The commonest treatment for BCC is surgery. Usually, this means cutting away the BCC, along with some clear skin around it, using local anaesthetic to numb the skin. The skin can usually be closed with a few stitches, but sometimes a small skin graft is needed.
Other types of treatment include:
Difficult or neglected BCC – Mohs micrographic surgery. This involves the excision of the affected skin that is then examined under the microscope straight away to see if all the BCC has been removed. If any residual BCC is left at the edge of the excision further skin is excised from that area and examined under the microscope and this process is continued until all the BCC is removed. The site is then usually covered with a skin graft. This is a time consuming process and only undertaken for certain BCC in difficult anatomical areas if simple surgery is not suitable.
Radiotherapy – shining X-rays onto the area containing the BCC.
Very superficial BCC:
- Curettage and cautery – the skin is numbed with local anaesthetic and the BCC is scraped away (curettage) and then the skin surface is sealed by heat (cautery).
- Cryotherapy – freezing the BCC with liquid nitrogen.
- Creams – these can be applied to the skin. The two most commonly used are 5-fluorouracil (5-FU) and imiquimod.
- Photodynamic therapy – a special cream is applied to the BCC which is taken up by the cells that are then destroyed by exposure to a specific wavelength of light. This treatment is only available in certain dermatology departments (see Patient Information Leaflet on Photodynamic Therapy).
Surgical excision is the preferred treatment, but the choice of other treatments depends on the site and size of the BCC, the condition of the surrounding skin and number of BCC to be treated (some people have multiple ) as well as the overall state of health of each person to be treated.
Self care (What can I do?)
Treatment will be much easier if your BCC is detected early. BCC can vary in their appearance, but it is advisable to see your doctor if you have any marks or scabs on your skin which are:
- bleeding and never completely healing
- changing appearance in any way
Check your skin for changes once a month. A friend or family member can help you particularly with checking areas that you cannot easily inspect, such as your back.
You can also take some simple precautions to help prevent a BCC appearing:
Top sun safety tips:
- Protect your skin with clothing, and don’t forget to wear a hat that protects your face, neck and ears, and a pair of UV protective sunglasses.

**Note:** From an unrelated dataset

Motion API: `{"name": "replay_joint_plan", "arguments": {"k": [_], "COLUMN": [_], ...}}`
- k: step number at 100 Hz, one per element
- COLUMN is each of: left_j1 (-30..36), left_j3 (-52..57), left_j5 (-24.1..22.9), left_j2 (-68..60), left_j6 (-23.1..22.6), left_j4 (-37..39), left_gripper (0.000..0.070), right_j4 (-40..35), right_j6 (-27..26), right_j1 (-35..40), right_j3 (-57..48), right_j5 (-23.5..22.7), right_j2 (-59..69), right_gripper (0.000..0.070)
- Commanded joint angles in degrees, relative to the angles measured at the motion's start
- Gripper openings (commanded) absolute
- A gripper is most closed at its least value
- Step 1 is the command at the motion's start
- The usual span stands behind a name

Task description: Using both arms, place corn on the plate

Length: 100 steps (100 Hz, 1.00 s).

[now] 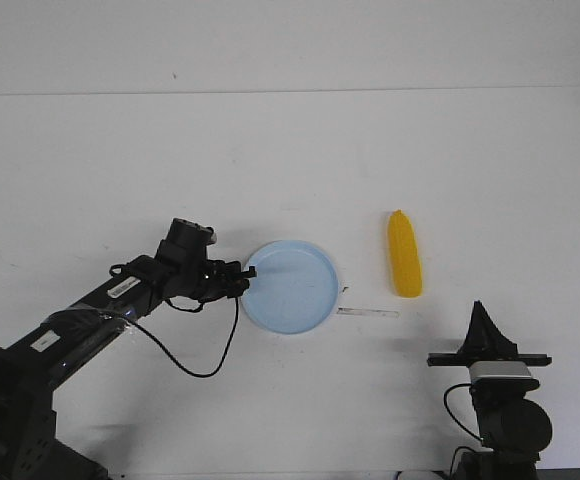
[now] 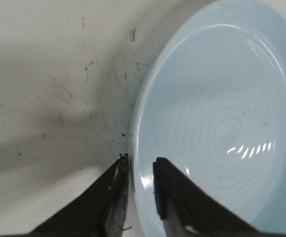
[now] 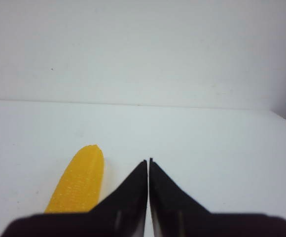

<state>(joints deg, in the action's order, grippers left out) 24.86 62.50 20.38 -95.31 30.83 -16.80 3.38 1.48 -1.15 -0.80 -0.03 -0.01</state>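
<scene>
The pale blue plate lies near the table's middle. My left gripper is at its left rim. In the left wrist view the plate fills most of the frame, and the left gripper has one finger outside the rim and one inside, closed on the rim. The yellow corn lies flat on the table to the right of the plate, apart from it. My right gripper stands near the front right, shut and empty. In the right wrist view the corn lies beside the right gripper.
A thin pale strip lies on the white table just right of the plate. The left arm's black cable loops over the table in front of the plate. The table's far edge meets a white wall.
</scene>
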Motion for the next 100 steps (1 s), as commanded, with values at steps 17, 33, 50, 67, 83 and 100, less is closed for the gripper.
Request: {"name": "replay_joint_plan", "arguments": {"k": [17, 33, 50, 67, 83, 100], "left_j1": [-0.1, -1.5, -4.5, -7.5, -10.8, -15.9], "left_j3": [0.5, 0.5, 0.5, -2.8, -13.2, -22.8], "left_j5": [0.1, -2.4, -4.9, -13.2, -18.1, -18.0], "left_j2": [0.3, 4.8, 11.3, 19.2, 28.5, 38.5], "left_j6": [-0.2, -1.2, -4.0, -12.7, -18.1, -24.8], "left_j4": [0.5, 0.5, 0.6, 6.5, 24.2, 32.7], "left_gripper": [0.0172, 0.0171, 0.0165, 0.0157, 0.0003, 0.0001], "right_j4": [0.7, 0.7, 0.7, 0.7, 0.7, 0.7], "right_j6": [-0.2, -0.2, -0.2, -0.2, -0.2, -0.2], "right_j1": [0.1, 0.1, 0.1, 0.1, 0.1, 0.1], "right_j3": [0.1, 0.0, 0.0, 0.1, 0.1, 0.1], "right_j5": [0.0, 0.0, 0.0, 0.0, 0.0, 0.0], "right_j2": [0.1, 0.1, 0.1, 0.1, 0.1, 0.1], "right_gripper": [0.0008, 0.0008, 0.0008, 0.0008, 0.0008, 0.0008]}}
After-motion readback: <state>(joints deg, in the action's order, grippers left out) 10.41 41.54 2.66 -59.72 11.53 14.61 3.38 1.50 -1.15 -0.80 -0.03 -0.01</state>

- Spend time in the shade between 11am and 3pm when it’s sunny. Step out of the sun before your skin has a chance to redden or burn.
- When choosing a sunscreen look for a high protection SPF (SPF 30 or more) to protect against UVB, and the UVA circle logo and/or 4 or 5 UVA stars to protect against UVA. Apply plenty of sunscreen 15 to 30 minutes before going out in the sun, and reapply every two hours and straight after swimming and towel-drying.
- Keep babies and young children out of direct sunlight.
- The British Association of Dermatologists recommends that you tell your doctor about any changes to a mole or patch of skin. If your GP is concerned about your skin, make sure you see a Consultant Dermatologist – an expert in diagnosing skin cancer. Your doctor can refer you for free through the NHS.
- Sunscreens should not be used as an alternative to clothing and shade, rather they offer additional protection. No sunscreen will provide 100% protection.
- It may be worth taking Vitamin D supplement tablets (available from health food stores) as strictly avoiding sunlight can reduce Vitamin D levels.
Vitamin D advice
The evidence relating to the health effects of serum Vitamin D levels, sunlight exposure and Vitamin D intake remains inconclusive. Avoiding all sunlight exposure if you suffer from light sensitivity, or to reduce the risk of melanoma and other skin cancers, may be associated with Vitamin D deficiency.
Individuals avoiding all sun exposure should consider having their serum Vitamin D measured. If levels are reduced or deficient they may wish to consider taking supplementary vitamin D3, 10-25 micrograms per day, and increasing their intake of foods high in Vitamin D such as oily fish, eggs, meat, fortified margarines and cereals. Vitamin D3 supplements are widely available from health food shops.